As línguas, tal como as identidades culturais, são fenómenos elásticos e dinâmicos que não ficam presos a uma lei, norma ou política nacionalista ou de etnicidade em realidades multiétnicas. Qualquer tentativa de formulação de uma identidade nacional única baseada num senso nacionalista à francesa e de exclusão étnica poderá gerar um trade-off e consequências políticas, sobretudo, numa sociedade multiétnica.
Samora Machel fomentou o radicalismo político em favor do nacionalismo, onde a língua portuguesa era um elemento de consolidação da unidade nacional, acabando por gerar a RENAMO e, consequentemente, a guerra civil moçambicana.

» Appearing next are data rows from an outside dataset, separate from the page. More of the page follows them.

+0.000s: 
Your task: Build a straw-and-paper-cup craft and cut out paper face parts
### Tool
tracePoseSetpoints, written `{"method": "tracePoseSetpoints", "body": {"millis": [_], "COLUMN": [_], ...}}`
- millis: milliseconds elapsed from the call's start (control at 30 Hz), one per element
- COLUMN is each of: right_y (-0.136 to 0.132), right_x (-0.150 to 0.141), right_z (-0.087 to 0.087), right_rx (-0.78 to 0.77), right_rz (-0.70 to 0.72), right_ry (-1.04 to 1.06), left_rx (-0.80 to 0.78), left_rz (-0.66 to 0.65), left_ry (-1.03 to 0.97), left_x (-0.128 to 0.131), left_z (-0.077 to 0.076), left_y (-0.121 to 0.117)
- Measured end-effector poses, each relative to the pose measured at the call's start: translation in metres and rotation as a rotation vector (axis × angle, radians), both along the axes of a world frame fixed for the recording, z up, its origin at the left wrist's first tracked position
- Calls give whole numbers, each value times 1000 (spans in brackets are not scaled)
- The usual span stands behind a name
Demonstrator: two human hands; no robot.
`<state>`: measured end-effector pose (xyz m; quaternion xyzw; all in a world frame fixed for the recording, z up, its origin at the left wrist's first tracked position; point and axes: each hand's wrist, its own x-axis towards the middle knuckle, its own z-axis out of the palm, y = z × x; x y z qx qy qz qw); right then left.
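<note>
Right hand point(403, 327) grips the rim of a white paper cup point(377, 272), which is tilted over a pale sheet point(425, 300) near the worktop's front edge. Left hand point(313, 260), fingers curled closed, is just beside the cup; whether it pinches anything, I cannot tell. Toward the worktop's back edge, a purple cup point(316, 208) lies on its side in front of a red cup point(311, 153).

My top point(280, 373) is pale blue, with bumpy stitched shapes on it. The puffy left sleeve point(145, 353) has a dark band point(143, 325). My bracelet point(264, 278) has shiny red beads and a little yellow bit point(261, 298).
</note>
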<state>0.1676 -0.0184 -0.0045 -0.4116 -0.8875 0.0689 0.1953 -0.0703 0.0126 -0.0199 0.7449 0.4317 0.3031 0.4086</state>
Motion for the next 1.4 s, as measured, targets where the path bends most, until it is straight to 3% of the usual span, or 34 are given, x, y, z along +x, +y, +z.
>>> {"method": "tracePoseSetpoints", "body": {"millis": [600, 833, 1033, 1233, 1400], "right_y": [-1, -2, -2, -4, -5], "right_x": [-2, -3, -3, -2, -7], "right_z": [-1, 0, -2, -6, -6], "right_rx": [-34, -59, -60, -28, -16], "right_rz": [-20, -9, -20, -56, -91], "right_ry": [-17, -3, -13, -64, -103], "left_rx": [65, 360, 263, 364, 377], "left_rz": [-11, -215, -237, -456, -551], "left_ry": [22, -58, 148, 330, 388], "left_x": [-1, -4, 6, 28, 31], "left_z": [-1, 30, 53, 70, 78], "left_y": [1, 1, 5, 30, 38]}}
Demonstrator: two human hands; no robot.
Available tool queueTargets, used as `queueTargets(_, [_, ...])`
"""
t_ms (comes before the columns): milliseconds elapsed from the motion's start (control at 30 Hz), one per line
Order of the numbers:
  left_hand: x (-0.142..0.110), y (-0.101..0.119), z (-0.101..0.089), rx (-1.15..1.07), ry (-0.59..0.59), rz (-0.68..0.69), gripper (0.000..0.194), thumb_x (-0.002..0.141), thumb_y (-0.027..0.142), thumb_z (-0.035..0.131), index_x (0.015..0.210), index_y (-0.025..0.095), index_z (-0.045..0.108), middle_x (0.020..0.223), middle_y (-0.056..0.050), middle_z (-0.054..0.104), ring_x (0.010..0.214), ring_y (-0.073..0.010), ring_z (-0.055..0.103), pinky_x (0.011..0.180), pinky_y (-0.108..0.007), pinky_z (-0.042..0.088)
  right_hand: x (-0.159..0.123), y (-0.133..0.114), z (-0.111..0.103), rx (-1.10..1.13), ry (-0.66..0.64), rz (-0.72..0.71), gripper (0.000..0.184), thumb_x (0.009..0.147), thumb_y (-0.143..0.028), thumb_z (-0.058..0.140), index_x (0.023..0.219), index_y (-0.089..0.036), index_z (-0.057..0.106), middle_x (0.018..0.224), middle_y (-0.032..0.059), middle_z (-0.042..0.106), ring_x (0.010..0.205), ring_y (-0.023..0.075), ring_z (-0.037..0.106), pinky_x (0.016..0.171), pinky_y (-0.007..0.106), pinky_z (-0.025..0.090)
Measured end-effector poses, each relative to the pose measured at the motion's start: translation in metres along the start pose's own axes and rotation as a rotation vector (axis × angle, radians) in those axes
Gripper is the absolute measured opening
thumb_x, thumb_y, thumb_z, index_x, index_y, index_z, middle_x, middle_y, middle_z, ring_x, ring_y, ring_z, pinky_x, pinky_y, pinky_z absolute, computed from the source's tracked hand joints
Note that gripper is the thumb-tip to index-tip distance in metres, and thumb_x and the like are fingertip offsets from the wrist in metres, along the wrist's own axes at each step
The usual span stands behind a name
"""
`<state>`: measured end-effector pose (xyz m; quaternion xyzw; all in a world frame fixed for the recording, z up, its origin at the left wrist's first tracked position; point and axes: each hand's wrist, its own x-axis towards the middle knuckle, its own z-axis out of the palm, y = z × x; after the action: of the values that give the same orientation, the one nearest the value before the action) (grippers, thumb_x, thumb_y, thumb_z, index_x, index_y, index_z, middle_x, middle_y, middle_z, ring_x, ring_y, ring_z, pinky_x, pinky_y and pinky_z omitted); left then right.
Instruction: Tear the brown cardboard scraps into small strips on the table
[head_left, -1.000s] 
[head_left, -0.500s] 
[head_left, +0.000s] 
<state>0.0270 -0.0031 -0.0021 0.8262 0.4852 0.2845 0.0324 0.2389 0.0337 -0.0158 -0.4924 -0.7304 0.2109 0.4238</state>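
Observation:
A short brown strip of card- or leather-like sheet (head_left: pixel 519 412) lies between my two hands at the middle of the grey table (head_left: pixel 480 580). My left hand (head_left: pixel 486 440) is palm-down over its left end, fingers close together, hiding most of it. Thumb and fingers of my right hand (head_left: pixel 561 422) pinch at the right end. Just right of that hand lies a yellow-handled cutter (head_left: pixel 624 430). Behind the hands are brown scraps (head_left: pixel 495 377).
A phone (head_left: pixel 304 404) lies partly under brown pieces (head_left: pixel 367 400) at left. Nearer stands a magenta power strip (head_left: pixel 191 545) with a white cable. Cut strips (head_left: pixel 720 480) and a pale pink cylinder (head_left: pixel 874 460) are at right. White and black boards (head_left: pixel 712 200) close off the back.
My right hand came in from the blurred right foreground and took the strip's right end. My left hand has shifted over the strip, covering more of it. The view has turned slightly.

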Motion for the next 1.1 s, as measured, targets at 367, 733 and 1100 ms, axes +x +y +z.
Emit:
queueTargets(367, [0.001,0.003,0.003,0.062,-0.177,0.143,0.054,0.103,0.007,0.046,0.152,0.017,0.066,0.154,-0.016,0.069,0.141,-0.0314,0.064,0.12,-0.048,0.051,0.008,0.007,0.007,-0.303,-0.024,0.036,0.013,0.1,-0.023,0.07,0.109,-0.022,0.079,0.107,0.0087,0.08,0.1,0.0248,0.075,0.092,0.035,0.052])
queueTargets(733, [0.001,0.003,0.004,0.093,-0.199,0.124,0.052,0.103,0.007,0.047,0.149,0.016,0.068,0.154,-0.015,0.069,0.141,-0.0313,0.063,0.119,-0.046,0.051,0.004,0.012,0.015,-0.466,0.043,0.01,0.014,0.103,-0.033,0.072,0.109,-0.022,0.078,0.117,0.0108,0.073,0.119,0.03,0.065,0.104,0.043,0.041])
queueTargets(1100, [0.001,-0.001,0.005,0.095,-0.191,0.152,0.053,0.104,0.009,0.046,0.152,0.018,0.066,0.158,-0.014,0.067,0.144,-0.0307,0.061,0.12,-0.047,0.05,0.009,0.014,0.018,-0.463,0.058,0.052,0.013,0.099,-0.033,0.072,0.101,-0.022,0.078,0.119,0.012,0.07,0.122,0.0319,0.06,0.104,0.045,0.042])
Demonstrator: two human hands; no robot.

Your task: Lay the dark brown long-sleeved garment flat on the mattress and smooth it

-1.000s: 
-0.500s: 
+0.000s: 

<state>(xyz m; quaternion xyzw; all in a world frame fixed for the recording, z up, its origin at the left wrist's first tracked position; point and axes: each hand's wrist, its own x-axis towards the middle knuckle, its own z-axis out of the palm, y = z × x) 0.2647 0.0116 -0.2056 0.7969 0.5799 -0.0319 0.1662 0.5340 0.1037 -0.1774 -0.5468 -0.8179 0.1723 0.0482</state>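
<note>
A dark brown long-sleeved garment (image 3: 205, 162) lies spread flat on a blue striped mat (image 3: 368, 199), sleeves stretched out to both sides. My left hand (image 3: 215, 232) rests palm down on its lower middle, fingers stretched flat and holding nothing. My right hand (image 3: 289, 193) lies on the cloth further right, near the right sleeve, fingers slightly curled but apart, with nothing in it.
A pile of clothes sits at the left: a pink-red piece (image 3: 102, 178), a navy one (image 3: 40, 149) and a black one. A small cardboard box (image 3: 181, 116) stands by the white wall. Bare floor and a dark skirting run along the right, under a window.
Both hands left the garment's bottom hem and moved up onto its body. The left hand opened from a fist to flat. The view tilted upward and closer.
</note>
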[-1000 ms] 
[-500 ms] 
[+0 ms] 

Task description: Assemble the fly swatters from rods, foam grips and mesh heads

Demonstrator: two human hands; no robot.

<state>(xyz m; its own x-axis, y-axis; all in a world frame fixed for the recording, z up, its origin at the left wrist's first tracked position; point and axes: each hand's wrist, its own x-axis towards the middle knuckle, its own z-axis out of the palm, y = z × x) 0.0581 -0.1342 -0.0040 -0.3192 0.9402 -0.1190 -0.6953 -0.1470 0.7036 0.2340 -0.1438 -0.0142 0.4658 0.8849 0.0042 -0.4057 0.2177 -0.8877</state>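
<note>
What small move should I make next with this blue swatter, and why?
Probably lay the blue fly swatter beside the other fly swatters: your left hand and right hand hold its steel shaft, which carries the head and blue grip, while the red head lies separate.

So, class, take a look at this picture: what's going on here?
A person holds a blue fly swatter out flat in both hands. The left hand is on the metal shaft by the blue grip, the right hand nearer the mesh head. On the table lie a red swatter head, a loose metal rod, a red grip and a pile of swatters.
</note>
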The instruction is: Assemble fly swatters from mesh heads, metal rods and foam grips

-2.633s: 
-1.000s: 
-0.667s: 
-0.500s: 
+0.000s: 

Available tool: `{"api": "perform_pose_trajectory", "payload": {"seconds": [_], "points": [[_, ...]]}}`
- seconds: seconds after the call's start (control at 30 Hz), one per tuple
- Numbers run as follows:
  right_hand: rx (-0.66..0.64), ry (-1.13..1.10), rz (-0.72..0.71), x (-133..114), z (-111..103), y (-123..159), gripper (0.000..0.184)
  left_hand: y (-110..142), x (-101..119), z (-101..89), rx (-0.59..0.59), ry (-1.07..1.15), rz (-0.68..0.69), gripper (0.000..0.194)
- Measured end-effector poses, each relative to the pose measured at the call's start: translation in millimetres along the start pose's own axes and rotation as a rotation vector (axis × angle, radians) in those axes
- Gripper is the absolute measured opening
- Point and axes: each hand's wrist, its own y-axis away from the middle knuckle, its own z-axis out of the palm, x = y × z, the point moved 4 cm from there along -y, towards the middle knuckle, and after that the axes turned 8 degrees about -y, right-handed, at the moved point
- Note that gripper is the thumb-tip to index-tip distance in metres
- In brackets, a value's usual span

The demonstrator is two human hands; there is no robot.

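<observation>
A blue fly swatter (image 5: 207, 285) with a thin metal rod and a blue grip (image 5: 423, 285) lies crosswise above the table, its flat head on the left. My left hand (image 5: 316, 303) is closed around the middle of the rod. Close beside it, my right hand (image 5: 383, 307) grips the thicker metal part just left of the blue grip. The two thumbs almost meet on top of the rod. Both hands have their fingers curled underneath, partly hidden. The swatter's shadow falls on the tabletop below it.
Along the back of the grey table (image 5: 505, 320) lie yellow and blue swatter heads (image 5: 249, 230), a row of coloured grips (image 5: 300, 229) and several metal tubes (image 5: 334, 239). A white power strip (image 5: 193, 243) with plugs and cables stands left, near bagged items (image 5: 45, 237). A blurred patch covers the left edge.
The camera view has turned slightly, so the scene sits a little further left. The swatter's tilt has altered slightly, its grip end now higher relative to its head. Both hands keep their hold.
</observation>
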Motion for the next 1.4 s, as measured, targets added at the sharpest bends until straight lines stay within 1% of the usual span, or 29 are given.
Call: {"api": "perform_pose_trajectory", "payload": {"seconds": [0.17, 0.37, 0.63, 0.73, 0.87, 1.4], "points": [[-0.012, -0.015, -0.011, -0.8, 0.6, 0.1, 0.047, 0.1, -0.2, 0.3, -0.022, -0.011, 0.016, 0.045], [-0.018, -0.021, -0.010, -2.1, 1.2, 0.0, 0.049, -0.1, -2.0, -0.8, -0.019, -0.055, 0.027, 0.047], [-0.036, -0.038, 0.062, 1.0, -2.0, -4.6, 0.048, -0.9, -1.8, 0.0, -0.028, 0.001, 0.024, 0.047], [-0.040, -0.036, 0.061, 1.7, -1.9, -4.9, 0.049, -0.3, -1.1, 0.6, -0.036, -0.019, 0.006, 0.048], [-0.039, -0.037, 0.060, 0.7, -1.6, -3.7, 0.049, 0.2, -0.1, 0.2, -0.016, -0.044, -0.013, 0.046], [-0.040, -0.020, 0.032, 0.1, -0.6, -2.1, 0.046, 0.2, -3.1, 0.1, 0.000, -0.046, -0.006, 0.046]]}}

Mobutu Sese Seko, com o seu projecto político de “autenticidade”, passou a promover os aspectos culturais africanos, motivando a uma mudança do nome do país para Zaire (Léopoldville tornou-se Kinshasa e Shaba virou Katanga). Este projecto visava a projecção da nação zairense através da adopção de nomes africanos, vestuários, língua lingala e elevação de membros da sua etnia a cargos governamentais, provocando, deste modo, várias guerras civis durante o seu consulado.
O lingala foi um instrumento essencial para a projecção do senso zairense, sobretudo no campo musical. Sendo a língua adoptada por grandes bandas, como a famosa orquestra Tout Puissant Orchestre Kinshasa (mundialmente conhecida como TP OK Jazz), sob a liderança de Luambo Luanzo Makiadi (Franco).
Mobutu, através da projecção de uma língua africana, acabou por provocar uma transformação na identidade congolesa, gerando uma associação entre a língua falada pelos cidadãos do Congo e a identificação dos seus falantes como “langas” (termo pejorativo em Angola), independentemente do seu grupo étnico.
Essa transformação está também a ocorrer no Senegal, onde, segundo McLaughlin (2008: 90), “no contexto urbano, as crianças de famílias multi-linguísticas consideram ser wolof, isto porque é a língua que eles falam. A wolofização linguística implica, assim, de certa forma a wolofização étnica” (Language and National Identity in Africa).
Em Luanda, os jovens falam português, no entanto, não existe uma associação entre os falantes da língua e Portugal, i.e., não se identificam como portugueses. A língua portuguesa acaba, assim, por ser insuficiente para a formulação de uma identidade para os seus falantes. Para tentar suplantar este facto, a linguista Amélia Mingas entende existir uma nova realidade linguística em Angola, a que chamamos “português de Angola” ou “angolano”.
O autor escreve de acordo com a antiga ortografia.